Panne des Justizministeriums: Teile von Epstein-Akten fehlerhaft geschwärzt – durch Copy&Paste lesbar

Demnach enthalten einige der Dateien zwar schwarze Balken an sensiblen Stellen, der ursprüngliche Text ist in der PDF-Textebene jedoch erhalten geblieben und lässt sich durch bloßes Kopieren und Einfügen in ein anderes Dokument rekonstruieren. Die sichtbar gemachten Passagen zeigen laut der „New York Times“ Beispiele dafür, wie Epstein seinen Missbrauch organisiert und sein Vermögen über Firmen- und Finanzstrukturen verschleiert habe. Die Leichtigkeit, mit der sich die Inhalte wiederherstellen ließen, deute darauf hin, so die Zeitung, dass zumindest Teile des vom Justizministerium veröffentlichten Konvoluts „eilig zensiert“ worden seien.

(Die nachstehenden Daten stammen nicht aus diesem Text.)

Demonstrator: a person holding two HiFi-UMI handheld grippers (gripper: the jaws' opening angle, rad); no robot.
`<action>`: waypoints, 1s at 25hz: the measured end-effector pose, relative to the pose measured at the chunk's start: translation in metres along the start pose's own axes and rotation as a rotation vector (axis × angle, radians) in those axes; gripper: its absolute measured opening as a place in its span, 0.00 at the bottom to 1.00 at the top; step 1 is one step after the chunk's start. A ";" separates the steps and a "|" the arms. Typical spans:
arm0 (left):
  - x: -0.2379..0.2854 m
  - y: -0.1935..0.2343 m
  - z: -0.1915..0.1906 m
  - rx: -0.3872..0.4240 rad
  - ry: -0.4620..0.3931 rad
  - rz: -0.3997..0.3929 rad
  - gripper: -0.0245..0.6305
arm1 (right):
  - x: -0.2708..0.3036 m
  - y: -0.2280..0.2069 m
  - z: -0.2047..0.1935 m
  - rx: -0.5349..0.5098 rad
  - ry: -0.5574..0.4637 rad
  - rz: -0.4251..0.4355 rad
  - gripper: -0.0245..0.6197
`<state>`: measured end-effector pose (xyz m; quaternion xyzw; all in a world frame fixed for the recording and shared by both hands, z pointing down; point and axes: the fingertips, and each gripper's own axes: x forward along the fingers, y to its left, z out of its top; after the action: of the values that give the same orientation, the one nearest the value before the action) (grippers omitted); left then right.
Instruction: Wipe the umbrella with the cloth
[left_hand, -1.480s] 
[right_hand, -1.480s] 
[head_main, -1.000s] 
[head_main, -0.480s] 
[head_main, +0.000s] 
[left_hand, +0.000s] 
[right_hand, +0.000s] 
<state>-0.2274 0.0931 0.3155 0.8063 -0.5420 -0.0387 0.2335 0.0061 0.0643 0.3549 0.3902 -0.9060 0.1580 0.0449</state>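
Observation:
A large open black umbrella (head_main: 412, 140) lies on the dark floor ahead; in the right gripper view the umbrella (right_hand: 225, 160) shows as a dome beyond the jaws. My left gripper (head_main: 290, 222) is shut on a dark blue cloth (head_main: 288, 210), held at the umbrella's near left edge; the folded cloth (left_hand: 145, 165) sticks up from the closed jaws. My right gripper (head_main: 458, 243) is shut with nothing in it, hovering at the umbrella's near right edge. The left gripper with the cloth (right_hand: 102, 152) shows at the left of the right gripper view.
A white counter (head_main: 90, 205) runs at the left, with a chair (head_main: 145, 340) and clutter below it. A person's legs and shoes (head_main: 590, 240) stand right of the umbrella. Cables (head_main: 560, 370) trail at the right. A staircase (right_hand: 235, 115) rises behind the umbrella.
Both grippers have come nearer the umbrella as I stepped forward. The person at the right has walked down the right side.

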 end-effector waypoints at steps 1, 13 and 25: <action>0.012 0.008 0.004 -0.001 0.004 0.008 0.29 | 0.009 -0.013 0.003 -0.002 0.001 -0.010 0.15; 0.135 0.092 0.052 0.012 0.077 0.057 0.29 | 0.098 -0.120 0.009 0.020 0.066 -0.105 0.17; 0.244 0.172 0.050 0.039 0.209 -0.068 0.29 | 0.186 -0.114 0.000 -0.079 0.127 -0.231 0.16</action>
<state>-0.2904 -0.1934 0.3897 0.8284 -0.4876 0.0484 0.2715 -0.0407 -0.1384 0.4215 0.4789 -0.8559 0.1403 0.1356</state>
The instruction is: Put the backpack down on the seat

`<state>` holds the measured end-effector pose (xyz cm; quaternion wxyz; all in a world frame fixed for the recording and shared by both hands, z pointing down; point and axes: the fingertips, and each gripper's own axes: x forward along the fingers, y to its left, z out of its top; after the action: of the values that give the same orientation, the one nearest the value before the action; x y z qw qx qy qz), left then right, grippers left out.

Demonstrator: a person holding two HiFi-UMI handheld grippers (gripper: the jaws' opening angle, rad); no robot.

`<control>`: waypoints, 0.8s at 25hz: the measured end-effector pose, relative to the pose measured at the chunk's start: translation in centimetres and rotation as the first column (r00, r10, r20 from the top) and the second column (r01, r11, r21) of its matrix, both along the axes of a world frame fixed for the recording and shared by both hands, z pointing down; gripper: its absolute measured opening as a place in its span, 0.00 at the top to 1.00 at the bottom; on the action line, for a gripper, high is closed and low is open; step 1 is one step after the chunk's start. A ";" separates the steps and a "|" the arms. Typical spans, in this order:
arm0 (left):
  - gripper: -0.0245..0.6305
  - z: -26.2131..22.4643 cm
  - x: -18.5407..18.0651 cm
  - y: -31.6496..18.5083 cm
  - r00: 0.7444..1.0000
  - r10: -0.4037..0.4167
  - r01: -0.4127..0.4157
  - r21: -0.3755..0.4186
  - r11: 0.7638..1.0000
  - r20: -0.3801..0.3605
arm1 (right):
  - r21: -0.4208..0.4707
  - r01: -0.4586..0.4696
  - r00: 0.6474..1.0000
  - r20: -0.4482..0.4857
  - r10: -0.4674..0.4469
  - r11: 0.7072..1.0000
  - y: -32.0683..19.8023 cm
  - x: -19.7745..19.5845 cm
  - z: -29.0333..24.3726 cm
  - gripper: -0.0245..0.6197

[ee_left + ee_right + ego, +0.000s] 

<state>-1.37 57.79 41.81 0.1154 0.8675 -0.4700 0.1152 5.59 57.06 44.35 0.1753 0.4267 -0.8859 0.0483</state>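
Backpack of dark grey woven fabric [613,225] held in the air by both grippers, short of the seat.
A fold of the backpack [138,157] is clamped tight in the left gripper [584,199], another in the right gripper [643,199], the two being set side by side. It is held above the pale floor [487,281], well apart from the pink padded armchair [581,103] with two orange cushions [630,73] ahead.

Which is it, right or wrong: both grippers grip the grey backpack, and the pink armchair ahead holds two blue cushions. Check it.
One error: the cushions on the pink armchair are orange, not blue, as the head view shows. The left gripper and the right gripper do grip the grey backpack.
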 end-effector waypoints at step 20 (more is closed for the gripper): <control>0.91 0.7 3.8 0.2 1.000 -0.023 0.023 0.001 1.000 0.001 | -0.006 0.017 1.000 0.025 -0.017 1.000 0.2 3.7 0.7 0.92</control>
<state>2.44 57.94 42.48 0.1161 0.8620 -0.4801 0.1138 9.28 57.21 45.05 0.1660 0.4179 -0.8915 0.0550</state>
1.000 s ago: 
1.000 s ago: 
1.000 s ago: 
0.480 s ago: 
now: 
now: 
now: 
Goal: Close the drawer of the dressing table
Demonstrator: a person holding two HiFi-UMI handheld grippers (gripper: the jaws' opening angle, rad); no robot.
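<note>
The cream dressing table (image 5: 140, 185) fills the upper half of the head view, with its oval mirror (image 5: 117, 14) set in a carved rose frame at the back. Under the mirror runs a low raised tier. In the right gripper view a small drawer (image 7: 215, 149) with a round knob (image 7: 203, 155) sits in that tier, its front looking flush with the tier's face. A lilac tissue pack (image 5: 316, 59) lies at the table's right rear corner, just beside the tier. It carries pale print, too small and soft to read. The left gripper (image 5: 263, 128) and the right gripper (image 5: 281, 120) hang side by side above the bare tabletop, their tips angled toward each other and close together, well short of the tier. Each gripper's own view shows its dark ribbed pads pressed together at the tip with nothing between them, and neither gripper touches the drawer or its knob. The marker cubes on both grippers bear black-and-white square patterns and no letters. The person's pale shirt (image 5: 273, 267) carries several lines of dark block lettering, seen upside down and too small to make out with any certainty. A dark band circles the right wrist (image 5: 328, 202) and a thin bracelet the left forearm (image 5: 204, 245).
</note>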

Inhalt der geschwärzten Abschnitte
Ein besonders auffälliger Fall betrifft laut dem Bericht eine Zivilklage gegen die Testamentsvollstrecker von Epsteins Nachlass, der 2021 auf den Amerikanischen Jungferninseln eingereicht wurde. In den dazugehörigen Unterlagen findet sich eine formal geschwärzte Passage, die durch Kopieren in ein neues Dokument wieder sichtbar wurde. Dort heißt es, einer der Verwalter, Darren K. Indyke, habe einen Scheck aus Epsteins Stiftung an eine Einwanderungsanwältin unterschrieben, die „in eine oder mehrere erzwungene Ehen verwickelt gewesen sei, die unter Epsteins Opfern arrangiert wurden“.
Der „Guardian“ berichtet über denselben Vorgang in der Klage mit einem weiteren, besonders plastischen Beispiel: In der „second amended complaint“ gegen die Nachlassverwalter Darren K. Indyke und Richard D. Kahn sei Abschnitt 85 formal geschwärzt, lasse sich aber vollständig rekonstruieren: Zwischen September 2015 und Juni 2019 habe Indyke demnach Zahlungen von über 400.000 Dollar an „junge weibliche Models und Schauspielerinnen“ unterzeichnet, darunter eine ehemalige russische Model, die über mehr als dreieinhalb Jahre hinweg monatliche Überweisungen von 8.333 Dollar erhalten habe – insgesamt mehr als 380.000 Dollar.
Weitere rekonstruierte Passagen betreffen keine Opferdaten, sondern die Finanzarchitektur des Epstein-Imperiums. So verweist der „Guardian“ auf mehrere geschwärzte Abschnitte (Paragraphen 184 bis 192) der Klage, in denen Unstimmigkeiten in den Bilanzen einzelner Epstein-Gesellschaften beschrieben werden. Für die Firma Cypress sei in der Bilanz zum 31. Dezember 2018 lediglich ein Kassenbestand von 18.824 Dollar und ein Aufwand von 301 Dollar ausgewiesen, obwohl das Unternehmen im selben Jahr Grundsteuern von 106.394,60 Dollar für ein Anwesen bei Santa Fe bezahlt habe.
Das US-Justizministerium schweigt
Unklar ist, mit welcher technischen Methode die Dateien bearbeitet wurden, dass sich die eigentlich zu unterdrückenden Namen und Institutionen auf diese Weise wieder identifizieren lassen. Ein Sprecher des Justizministeriums lehnte gegenüber der US-Zeitung eine Stellungnahme ab.
Der Vorgang ist auch deshalb heikel, weil Präsident Trump erst im vergangenen Monat ein Gesetz unterzeichnet hat, das die vollständige Freigabe aller Ermittlungsunterlagen im Epstein-Komplex sowie Transparenz über deren Veröffentlichung vorschreibt. Das Gesetz untersagt ausdrücklich, Dokumente aus Gründen wie „Peinlichkeit, Rufschädigung oder politischer Sensibilität“ zu schwärzen, erlaubt aber Ausnahmen, etwa wenn personenbezogene Daten von Opfern offengelegt würden.
„Die einzigen Schwärzungen, die an den Dokumenten vorgenommen werden, sind diejenigen, die das Gesetz zwingend vorschreibt – Punkt“, hatte Vizejustizminister Todd Blanche in der vergangenen Woche in einer Erklärung versichert. Der nun bekannt gewordene digitale Umgang mit einigen der sensibelsten Unterlagen dürfte diese Zusicherung und den Anspruch auf rechtskonforme, sorgfältige Schwärzung weiter unter Druck setzen.